[Required work]
Write every line below out again exactly, images omitted.
::::
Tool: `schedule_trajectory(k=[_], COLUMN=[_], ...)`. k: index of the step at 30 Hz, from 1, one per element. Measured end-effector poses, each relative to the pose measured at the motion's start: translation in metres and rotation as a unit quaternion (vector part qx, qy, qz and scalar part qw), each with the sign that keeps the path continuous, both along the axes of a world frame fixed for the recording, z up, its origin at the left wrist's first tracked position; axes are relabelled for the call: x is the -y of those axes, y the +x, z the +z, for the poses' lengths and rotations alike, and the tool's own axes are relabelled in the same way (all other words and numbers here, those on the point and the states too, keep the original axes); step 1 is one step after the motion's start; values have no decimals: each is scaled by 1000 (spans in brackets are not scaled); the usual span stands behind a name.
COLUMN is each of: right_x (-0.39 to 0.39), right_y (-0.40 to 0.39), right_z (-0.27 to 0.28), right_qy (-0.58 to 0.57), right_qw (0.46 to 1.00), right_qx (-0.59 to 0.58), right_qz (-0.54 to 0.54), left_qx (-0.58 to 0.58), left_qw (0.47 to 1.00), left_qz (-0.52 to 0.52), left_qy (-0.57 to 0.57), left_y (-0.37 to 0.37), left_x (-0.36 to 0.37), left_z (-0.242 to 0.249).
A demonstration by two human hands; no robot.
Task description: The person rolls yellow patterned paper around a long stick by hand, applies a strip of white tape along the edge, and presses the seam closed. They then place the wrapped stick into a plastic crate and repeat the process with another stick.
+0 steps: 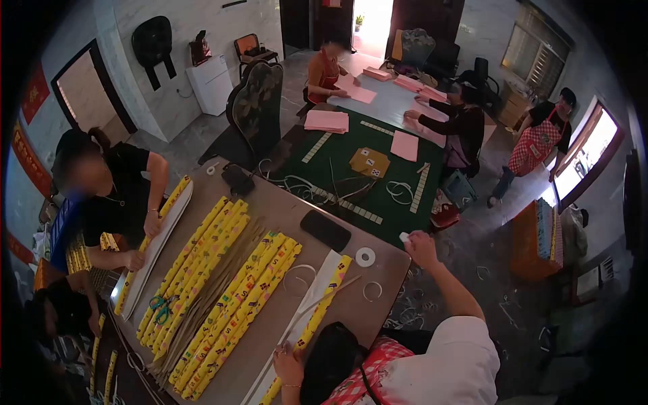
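Note:
My left hand (288,368) is closed on the lower part of a yellow patterned tube (325,304) near the table's front edge. A white strip (297,327) runs along the tube's left side, and a thin tan strip (341,287) crosses it. Over the table's right corner, my right hand (422,250) pinches a small white piece (404,237) whose kind I cannot make out. A white tape roll (365,256) lies flat beyond the tube's upper end. Left of my work, several yellow patterned tubes (236,314) lie side by side.
Across the table (378,310), a person's hands hold another yellow tube (179,196). Green-handled scissors (159,309), tan strips (202,300) and a black case (325,230) lie here. Beyond, people handle pink sheets (358,92) near a green mat (304,135). Scraps litter the floor (466,290).

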State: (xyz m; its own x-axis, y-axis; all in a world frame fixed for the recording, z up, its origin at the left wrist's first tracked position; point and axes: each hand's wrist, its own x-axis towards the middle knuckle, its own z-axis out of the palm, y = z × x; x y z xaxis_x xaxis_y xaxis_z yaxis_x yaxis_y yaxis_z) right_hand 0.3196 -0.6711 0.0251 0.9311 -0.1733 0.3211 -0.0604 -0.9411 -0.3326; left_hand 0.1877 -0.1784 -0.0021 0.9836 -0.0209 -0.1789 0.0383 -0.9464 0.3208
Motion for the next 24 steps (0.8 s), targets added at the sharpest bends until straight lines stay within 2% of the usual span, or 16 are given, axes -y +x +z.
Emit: schedule_trajectory(k=[2,4,6,7,10,12,13,15,16,17,18,19,20,21,23,24], right_x=[-23,-39,-64,-82,-146,-195,-224,-283,-323,-361,-399,-434,-468,-500,-562,-591], right_y=[-17,-21,-21,-17,2,13,19,25,24,19,13,5,-6,-20,-54,-71], right_z=[-8,-16,0,5,12,3,-8,-14,-6,4,12,15,19,22,27,33], right_qy=[-29,-85,-65,-44,40,10,19,104,78,64,47,34,50,65,49,46], right_qw=[999,995,994,993,968,944,910,861,830,800,771,728,683,639,569,554], right_qx=[-25,8,-25,6,9,-5,-18,-59,-34,-75,-111,-82,-111,-138,-73,-45], right_qz=[21,49,84,105,247,331,413,495,552,592,625,679,720,754,818,830], left_qx=[-2,11,32,38,35,17,-3,59,75,95,60,24,-10,-7,131,105], left_qw=[1000,1000,999,998,997,995,994,994,990,984,990,995,989,986,973,980], left_qz=[-1,-5,-10,6,42,77,83,72,101,119,110,96,124,150,174,145], left_qy=[3,-2,-25,-39,-57,-64,-66,-52,-70,-87,-58,-31,-76,-70,-74,-87], left_y=[0,0,0,1,-5,0,-3,-10,-10,-9,-9,-9,-6,-7,-9,-9], left_x=[-1,-2,1,1,3,6,7,10,12,14,15,16,17,20,28,25], left_z=[-1,-2,3,5,-2,4,-2,-20,-21,-20,-22,-24,-22,-29,-40,-39])
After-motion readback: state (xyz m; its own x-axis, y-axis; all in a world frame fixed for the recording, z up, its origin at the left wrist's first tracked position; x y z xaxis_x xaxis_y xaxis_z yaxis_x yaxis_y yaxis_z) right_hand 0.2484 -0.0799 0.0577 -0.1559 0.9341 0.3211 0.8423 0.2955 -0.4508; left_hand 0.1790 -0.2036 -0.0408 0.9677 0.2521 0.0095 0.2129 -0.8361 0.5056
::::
[Task result]
Tool: `schedule_trajectory(k=[_], COLUMN=[_], ...)`. k: index of the step at 30 Hz, from 1, one per element. Measured end-effector poses, each relative to the pose measured at the motion's start: translation in metres and rotation as a unit quaternion (vector part qx, qy, qz and scalar part qw), each with the sign that keeps the path continuous, both along the axes of a world frame fixed for the recording, z up, its origin at the left wrist's first tracked position; axes are relabelled for the call: x is the -y of those axes, y the +x, z the +z, for the poses' lengths and rotations alike, and the tool's own axes are relabelled in the same way (all other words and numbers here, those on the point and the states too, keep the original axes); step 1 is one step after the motion's start; values have no decimals: each is scaled by 1000 (spans in brackets are not scaled); the usual span stands behind a name.
COLUMN is each of: right_x (-0.39 to 0.39), right_y (-0.40 to 0.39), right_z (-0.27 to 0.28), right_qy (-0.58 to 0.57), right_qw (0.46 to 1.00), right_qx (-0.59 to 0.58), right_qz (-0.54 to 0.54), left_qx (-0.58 to 0.58), left_qw (0.47 to 1.00), left_qz (-0.52 to 0.52), left_qy (-0.57 to 0.57), left_y (-0.37 to 0.37), left_x (-0.36 to 0.37), left_z (-0.242 to 0.249).
A demonstration by two human hands; no robot.
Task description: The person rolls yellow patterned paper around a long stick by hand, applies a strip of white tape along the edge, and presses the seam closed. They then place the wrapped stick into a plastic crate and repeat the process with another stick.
+0 steps: 
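Note:
My left hand (288,368) is closed on the lower part of a yellow patterned tube (325,304) near the table's front edge. A white strip (297,327) runs along the tube's left side, and a thin tan strip (341,287) crosses it. Over the table's right corner, my right hand (422,250) pinches a small white piece (404,237) whose kind I cannot make out. A white tape roll (365,256) lies flat beyond the tube's upper end. Left of my work, several yellow patterned tubes (236,314) lie side by side.
Across the table (378,310), a person's hands hold another yellow tube (179,196). Green-handled scissors (159,309), tan strips (202,300) and a black case (325,230) lie here. Beyond, people handle pink sheets (358,92) near a green mat (304,135). Scraps litter the floor (466,290).
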
State: (xyz m; its own x-axis, y-axis; all in a world frame fixed for the recording, z up, its origin at the left wrist's first tracked position; point and axes: each hand's wrist, its own x-axis towards the middle knuckle, its own z-axis out of the palm, y = z × x; x y z xaxis_x xaxis_y xaxis_z yaxis_x yaxis_y yaxis_z) right_hand 0.3196 -0.6711 0.0251 0.9311 -0.1733 0.3211 -0.0604 -0.9411 -0.3326; left_hand 0.1877 -0.1784 -0.0021 0.9836 -0.0209 -0.1789 0.0383 -0.9464 0.3208
Motion for the next 24 steps (0.8 s), targets added at the sharpest bends until straight lines stay within 2% of the usual span, or 16 are given, axes -y +x +z.
Emit: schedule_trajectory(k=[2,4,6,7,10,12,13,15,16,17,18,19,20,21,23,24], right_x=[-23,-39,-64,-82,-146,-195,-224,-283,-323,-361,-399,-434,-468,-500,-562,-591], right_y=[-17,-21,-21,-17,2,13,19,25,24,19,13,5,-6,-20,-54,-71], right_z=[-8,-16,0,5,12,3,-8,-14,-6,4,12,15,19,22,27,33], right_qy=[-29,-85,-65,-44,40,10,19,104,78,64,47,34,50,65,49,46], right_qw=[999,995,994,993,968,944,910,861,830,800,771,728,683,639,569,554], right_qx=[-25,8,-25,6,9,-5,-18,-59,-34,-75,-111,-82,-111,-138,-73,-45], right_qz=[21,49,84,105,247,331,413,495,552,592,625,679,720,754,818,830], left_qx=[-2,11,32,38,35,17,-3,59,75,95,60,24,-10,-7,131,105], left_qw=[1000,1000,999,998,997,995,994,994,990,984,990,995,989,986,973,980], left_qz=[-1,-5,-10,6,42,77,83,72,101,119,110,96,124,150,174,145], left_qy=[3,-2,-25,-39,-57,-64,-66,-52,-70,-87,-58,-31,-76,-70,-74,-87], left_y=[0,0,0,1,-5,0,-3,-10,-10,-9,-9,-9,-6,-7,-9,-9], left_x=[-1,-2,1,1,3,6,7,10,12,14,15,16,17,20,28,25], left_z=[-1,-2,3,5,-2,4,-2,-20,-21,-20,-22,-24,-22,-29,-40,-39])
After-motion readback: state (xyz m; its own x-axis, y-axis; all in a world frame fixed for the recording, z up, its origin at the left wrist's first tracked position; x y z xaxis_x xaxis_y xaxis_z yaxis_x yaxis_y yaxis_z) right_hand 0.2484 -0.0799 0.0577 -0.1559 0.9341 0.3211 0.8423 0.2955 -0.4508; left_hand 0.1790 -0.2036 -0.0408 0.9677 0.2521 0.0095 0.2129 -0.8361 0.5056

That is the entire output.